TheRosiek.com Random tech notes and tutorials

29Jan/102

Duplicity Install and Backup Samples

Duplicity is a backup tool that works off of rsync and rdiff libraries to copy only changes to a backup location. It can use compression and encryption tools on the data and also has the ability to save to Amazon's S3 service. More details can be found here.


Installation on OpenBSD 4.4

The 4.4 version was the most difficult to get working since the majority of the issues came from the given OpenBSD libraries. Even installing the Duplicity port from the packages didn't function right.

First we need to add a few packages. You can use the pkg_add function with whatever mirror to obtain the following, some depend on others so there will be others in the file install list:

  • python-2.5.2p4
  • py-boto-1.3
  • gpgme-1.1.5
  • librsync-0.9.7
  • ncftp-3.2.1

When the main Python package is installed, it will ask you to create a few symbolic links, so create those.

ln -sf /usr/local/bin/python2.5 /usr/local/bin/python
ln -sf /usr/local/bin/pydoc2.5  /usr/local/bin/pydoc

Version 4.4 needs a separate Python XML package to work properly.
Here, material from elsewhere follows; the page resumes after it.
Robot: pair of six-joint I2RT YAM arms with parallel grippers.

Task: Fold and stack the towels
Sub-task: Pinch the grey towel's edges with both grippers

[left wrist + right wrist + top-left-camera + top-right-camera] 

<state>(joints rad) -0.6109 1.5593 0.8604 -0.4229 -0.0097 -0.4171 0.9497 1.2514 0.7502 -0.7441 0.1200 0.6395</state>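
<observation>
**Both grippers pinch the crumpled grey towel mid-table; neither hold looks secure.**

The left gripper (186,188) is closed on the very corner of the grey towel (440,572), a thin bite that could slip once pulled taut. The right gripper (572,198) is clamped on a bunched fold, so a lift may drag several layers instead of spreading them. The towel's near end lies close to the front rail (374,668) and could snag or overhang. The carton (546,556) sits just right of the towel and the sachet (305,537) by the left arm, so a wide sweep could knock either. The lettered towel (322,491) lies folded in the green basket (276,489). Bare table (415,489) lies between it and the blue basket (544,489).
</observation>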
If it's not installed, you'll get a series of errors when trying to send data to S3; I believe the XML error is when it tries to read the response. Something like this will error out:

Traceback (most recent call last):
  File "/usr/local/bin/duplicity", line 482, in <module>
    with_tempdir(main)
  File "/usr/local/bin/duplicity", line 477, in with_tempdir
    fn()
  File "/usr/local/bin/duplicity", line 468, in main
    full_backup(col_stats)
  File "/usr/local/bin/duplicity", line 174, in full_backup
    col_stats.set_values(sig_chain_warning = None).cleanup_signatures()
  File "/usr/obj/ports/duplicity-0.4.12/fake-amd64/usr/local/lib/python2.5/site-packages/duplicity/collections.py", line 476, in set_values
  File "/usr/obj/ports/duplicity-0.4.12/fake-amd64/usr/local/lib/python2.5/site-packages/duplicity/backends.py", line 802, in list
  File "/usr/local/lib/python2.5/site-packages/boto/s3/bucketlistresultset.py", line 31, in bucket_lister
    delimiter=delimiter)
  File "/usr/local/lib/python2.5/site-packages/boto/s3/bucket.py", line 205, in get_all_keys
    xml.sax.parseString(body, h)
  File "/usr/local/lib/python2.5/xml/sax/__init__.py", line 43, in parseString
    parser = make_parser()
  File "/usr/local/lib/python2.5/xml/sax/__init__.py", line 93, in make_parser
    raise SAXReaderNotAvailable("No parsers found", None)
xml.sax._exceptions.SAXReaderNotAvailable: No parsers found

To avoid that, a separate Python XML package needs to be downloaded and installed:

cd /usr/src
wget http://downloads.sourceforge.net/project/pyxml/pyxml/0.8.4/PyXML-0.8.4.tar.gz
tar zxvf PyXML-0.8.4.tar.gz
cd PyXML-0.8.4
python setup.py install

Now we can install Duplicity.

cd /usr/src
wget http://code.launchpad.net/duplicity/0.6-series/0.6.06/+download/duplicity-0.6.06.tar.gz
cd duplicity-0.6.06
python setup.py --librsync-dir=/usr/local build
python setup.py install --prefix=/usr/local

If you run the Duplicity jobs as root in a cron job, there is something about OpenBSD (I'm sure a security issue) that causes it to fail. I would get the output below in my log only when it ran as a cron job:

Traceback (most recent call last):
  File "/usr/local/bin/duplicity", line 583, in <module>
    with_tempdir(main)
  File "/usr/local/bin/duplicity", line 577, in with_tempdir
    fn()
  File "/usr/local/bin/duplicity", line 558, in main
    full_backup(col_stats)
  File "/usr/local/bin/duplicity", line 234, in full_backup
    bytes_written = write_multivol("full", tarblock_iter, globals.backend)
  File "/usr/local/bin/duplicity", line 148, in write_multivol
    globals.gpg_profile, globals.volsize)
  File "/usr/local/lib/python2.5/site-packages/duplicity/gpg.py", line 240, in GPGWriteFile
    bytes_to_go = data_size - get_current_size()
  File "/usr/local/lib/python2.5/site-packages/duplicity/gpg.py", line 232, in get_current_size
    return os.stat(filename).st_size
OSError: [Errno 2] No such file or directory:'/tmp/duplicity-gM4CN9-tempdir/mktemp-iZknw0-2'

Odd that it can't read the temporary folder that it created. Changing the folder location also did not work. The solution is to create a separate user for only backups. The can be an issue if you have files that cannot be read by all users and need backup, but I found in my case this worked for the specific files that needed to be saved.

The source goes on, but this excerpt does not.